A verbatim copy of all the data is required, minus any images.
DATA PROVIDED: Begin
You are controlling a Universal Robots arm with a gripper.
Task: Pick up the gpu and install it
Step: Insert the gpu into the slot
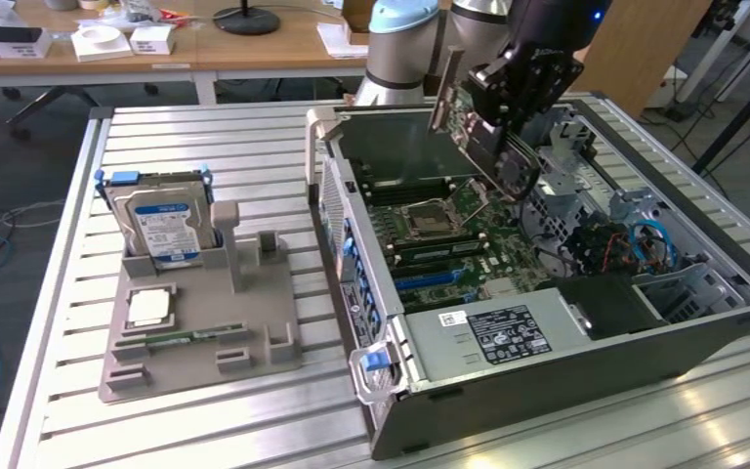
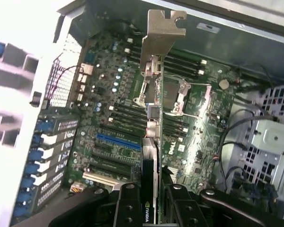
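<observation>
Grey-bracketed gpu sits clamped edge-on between the gripper fingers, its long axis running away from them to the bracket. It hangs tilted above the motherboard, apparently clear of the slots, inside the open computer case on the slatted metal table.

The surface is a bench of ribbed, silvery aluminium slats that run across the exterior view. Two things rest directly on it. A grey moulded parts holder sits toward the exterior view's left. An open desktop computer case lies on its side toward the right. A narrow strip of bare slats separates them.
</observation>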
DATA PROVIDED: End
**FINAL ANSWER**
You are controlling a Universal Robots arm with a gripper.
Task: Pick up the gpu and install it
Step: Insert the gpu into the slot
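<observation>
Grey-bracketed gpu sits clamped edge-on between the gripper fingers, its long axis running away from them to the bracket. It hangs tilted above the motherboard, apparently clear of the slots, inside the open computer case on the slatted metal table.

The surface is a bench of ribbed, silvery aluminium slats that run across the exterior view. Two things rest directly on it. A grey moulded parts holder sits toward the exterior view's left. An open desktop computer case lies on its side toward the right. A narrow strip of bare slats separates them.
</observation>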

This brings the exercise to completion.